RGLab / flowWorkspace

flowWorkspace
GNU Affero General Public License v3.0
44 stars 21 forks source link

broken node name when plot gating tree on mac #114

Closed mikejiang closed 10 years ago

mikejiang commented 10 years ago

The node name (when it has minus sign) in the graph is corrupted when graphviz library tries to convert dot file to gxl file.

  DotFile<-tempfile(fileext=".dot")
  .Call("R_plotGh",x@pointer,getSample(x),DotFile,FALSE)
  GXLFile<-tempfile(fileext=".gxl")
  system(paste("dot2gxl",DotFile, ">>",GXLFile))

It is mac-specific issue.

mikejiang commented 10 years ago

When dot2gxl command converts the same graph file from dot to gxl format, it keeps the node name as it is on linux ( e.g. v-) , but encoded it to v&#45; on mac. Then somehow graph::fromGXL doesn't recognize the encoded node name. So it is the gxl parser from graph that corrupted the name. But the platform-specific behaviour of graphviz converter also confounded this issue.

gfinak commented 10 years ago

Anything we can do to get this working properly?

On Wed, Nov 20, 2013 at 12:02 PM, Mike Jiang notifications@github.comwrote:

When dot2gxl command converts the same graph file from dot to gxl format, it keeps the node name as it is on linux ( e.g. v-) , but encoded it to v- on mac. Then somehow graph::fromGXL doesn't recognize the encoded node name. So it is the gxl parser from graph that corrupted the name. But the platform-specific behaviour of graphviz converter also confound this issue.

— Reply to this email directly or view it on GitHubhttps://github.com/RGLab/flowWorkspace/issues/114#issuecomment-28925016 .

Greg Finak, PhD Staff Scientist Vaccine and Infectious Disease Division Fred Hutchinson Cancer Research Center Seattle, WA 98109

(206)667-3116 gfinak@fhcrc.org

mikejiang commented 10 years ago

I am looking into fromGXL call to see if there is an easy fix.

mikejiang commented 10 years ago

graph::fromGXL uses XML:xmlEventParse to parse each tag from gxl (as shown below, essentially an xml file)

<gxl>
        <graph id="G" edgeids="true" edgemode="directed">
                <node id="N_0">
                        <attr name="label">
                                <string>root</string>
                        </attr>
                </node>
                <node id="N_1">
                        <attr name="label">
                                <string>&#45;v</string>
                        </attr>
                </node>
        </graph>
</gxl>

Here is what happened based on the diagnostic output of graph:::graph_handler: Whenever xmlEventParse encounters the node name (stored in /gxl/graph/node/attr/string tag) that contains the numeric character reference (i.e. unicode &#nnnn;), it

when graph:::graph_handler tries to collect the node name from the parsed tag content,

The quick fix will be hacking into graph:::graph_handler to concatenate these characters when they are coming from the same attribute of the same node.

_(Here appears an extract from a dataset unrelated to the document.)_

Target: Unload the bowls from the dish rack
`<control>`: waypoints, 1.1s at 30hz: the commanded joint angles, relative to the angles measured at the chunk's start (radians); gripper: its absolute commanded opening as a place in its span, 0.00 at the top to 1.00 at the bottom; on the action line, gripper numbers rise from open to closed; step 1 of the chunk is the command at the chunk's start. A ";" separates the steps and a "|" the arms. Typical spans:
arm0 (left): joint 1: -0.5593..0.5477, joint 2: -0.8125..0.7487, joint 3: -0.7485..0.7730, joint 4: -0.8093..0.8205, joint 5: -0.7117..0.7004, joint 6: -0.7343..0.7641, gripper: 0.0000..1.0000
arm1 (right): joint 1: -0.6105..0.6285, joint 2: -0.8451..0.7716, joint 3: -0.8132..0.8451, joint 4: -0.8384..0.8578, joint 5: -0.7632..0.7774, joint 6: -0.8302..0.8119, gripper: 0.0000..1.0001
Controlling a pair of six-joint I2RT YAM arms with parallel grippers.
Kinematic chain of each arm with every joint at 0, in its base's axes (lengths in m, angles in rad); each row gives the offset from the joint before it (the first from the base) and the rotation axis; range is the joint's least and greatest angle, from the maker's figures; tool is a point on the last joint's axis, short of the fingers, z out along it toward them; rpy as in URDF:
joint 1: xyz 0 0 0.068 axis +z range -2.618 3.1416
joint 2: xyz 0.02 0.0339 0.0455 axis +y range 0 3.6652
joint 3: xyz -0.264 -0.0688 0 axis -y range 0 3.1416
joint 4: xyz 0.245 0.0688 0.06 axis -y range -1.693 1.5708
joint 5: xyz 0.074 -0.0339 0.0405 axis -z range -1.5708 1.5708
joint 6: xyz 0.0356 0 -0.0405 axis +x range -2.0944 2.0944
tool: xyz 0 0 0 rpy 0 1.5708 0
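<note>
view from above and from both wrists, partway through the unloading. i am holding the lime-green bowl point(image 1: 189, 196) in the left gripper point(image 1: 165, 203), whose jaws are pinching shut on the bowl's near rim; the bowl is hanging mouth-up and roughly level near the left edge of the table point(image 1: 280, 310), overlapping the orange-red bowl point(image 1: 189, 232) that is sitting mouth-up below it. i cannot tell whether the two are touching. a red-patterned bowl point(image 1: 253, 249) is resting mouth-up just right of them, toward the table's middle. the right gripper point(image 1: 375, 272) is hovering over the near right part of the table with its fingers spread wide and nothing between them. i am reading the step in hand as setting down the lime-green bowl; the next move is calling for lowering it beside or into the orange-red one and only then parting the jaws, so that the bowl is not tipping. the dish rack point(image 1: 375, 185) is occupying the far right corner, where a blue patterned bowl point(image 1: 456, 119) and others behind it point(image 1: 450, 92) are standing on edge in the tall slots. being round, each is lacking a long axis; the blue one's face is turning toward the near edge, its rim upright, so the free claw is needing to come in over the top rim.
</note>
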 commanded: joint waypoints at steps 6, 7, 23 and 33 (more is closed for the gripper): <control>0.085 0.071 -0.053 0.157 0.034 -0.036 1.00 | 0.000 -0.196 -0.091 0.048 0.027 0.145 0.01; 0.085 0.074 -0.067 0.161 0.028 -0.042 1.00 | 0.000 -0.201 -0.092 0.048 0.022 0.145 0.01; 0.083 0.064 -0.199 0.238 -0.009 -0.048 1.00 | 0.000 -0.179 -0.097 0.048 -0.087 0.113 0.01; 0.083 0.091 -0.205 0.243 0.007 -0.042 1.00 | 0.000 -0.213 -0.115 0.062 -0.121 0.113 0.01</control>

kevinushey commented 10 years ago

Platform specific issues are always the best...

Thanks for investigating this!

On Wed, Nov 20, 2013 at 4:05 PM, Mike Jiang notifications@github.comwrote:

graph::fromGXL uses XML:xmlEventParse to parse each tag from gxl (as shown below, essentially an xml file)

root -v

Here is what happened based on the diagnostic output of graph:::graph_handler: Whenever xmlEventParse encounters the node name (stored in /gxl/graph/node/attr/string tag) that contains the numeric character reference (i.e. unicode &#nnnn;), it

  • decode it into ASCII
  • and splits the content into string array instead of concatenated them into single string (source of evil)

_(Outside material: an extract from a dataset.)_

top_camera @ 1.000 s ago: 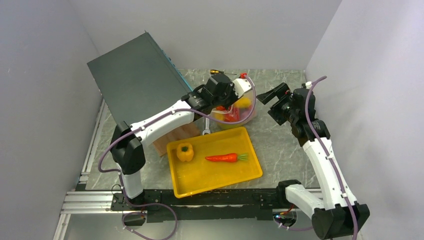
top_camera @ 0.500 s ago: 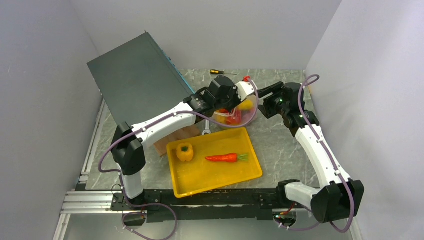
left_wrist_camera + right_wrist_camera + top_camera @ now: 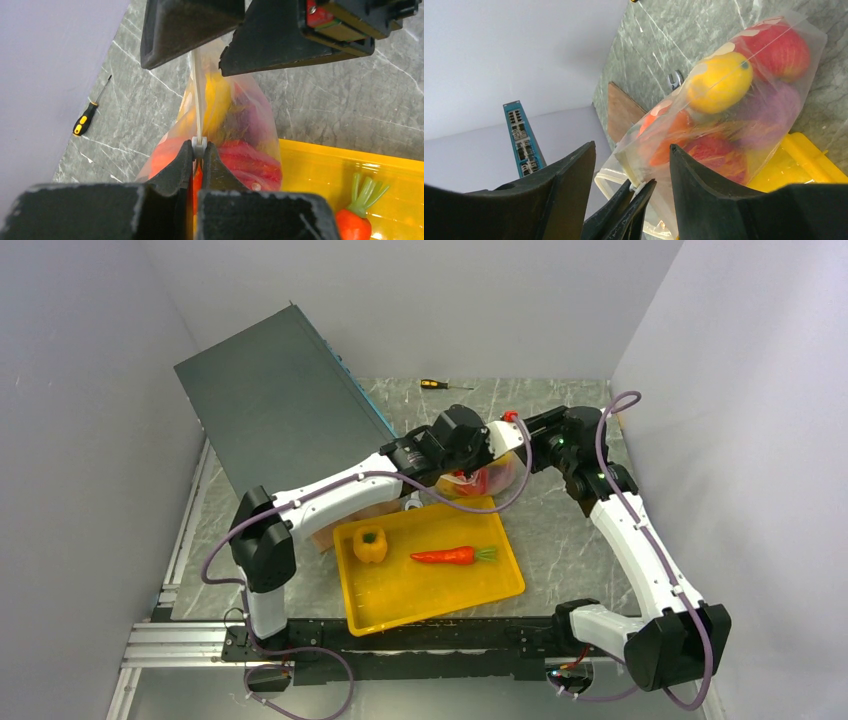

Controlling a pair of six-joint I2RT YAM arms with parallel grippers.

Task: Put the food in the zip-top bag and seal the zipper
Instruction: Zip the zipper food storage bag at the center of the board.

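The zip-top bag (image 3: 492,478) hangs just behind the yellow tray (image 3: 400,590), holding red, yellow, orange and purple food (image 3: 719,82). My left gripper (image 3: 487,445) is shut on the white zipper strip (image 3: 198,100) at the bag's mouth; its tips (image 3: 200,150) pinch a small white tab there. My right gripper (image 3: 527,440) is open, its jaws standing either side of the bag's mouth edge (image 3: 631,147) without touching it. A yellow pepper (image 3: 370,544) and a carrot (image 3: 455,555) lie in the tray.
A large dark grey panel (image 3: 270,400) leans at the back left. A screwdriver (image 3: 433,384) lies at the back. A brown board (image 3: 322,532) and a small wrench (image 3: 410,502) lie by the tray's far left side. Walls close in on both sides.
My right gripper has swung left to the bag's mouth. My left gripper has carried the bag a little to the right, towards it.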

when graph:::graph_handler tries to collect the node name from the parsed tag content,

  • it assumes there is only one string per tag
  • thus mistakenly reads split character vector multiple times
  • with the last character overwriting all the previous ones.
  • then we ended up seeing partial (-) instead of complete node name (v- )

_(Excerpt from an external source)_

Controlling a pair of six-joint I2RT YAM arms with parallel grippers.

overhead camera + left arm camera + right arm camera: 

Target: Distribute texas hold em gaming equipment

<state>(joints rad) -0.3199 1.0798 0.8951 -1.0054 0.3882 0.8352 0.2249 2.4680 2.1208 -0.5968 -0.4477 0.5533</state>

The quick fix will be hacking into graph:::graph_handler to concatenate these characters when they are coming from the same attribute of the same node.

— Reply to this email directly or view it on GitHubhttps://github.com/RGLab/flowWorkspace/issues/114#issuecomment-28945873 .

mikejiang commented 10 years ago

It is really the problem of XML parser. I think dot2gxl 's behaviour (encoding special character) on mac is more appropriate ( not sure why it doesn't do it for linux).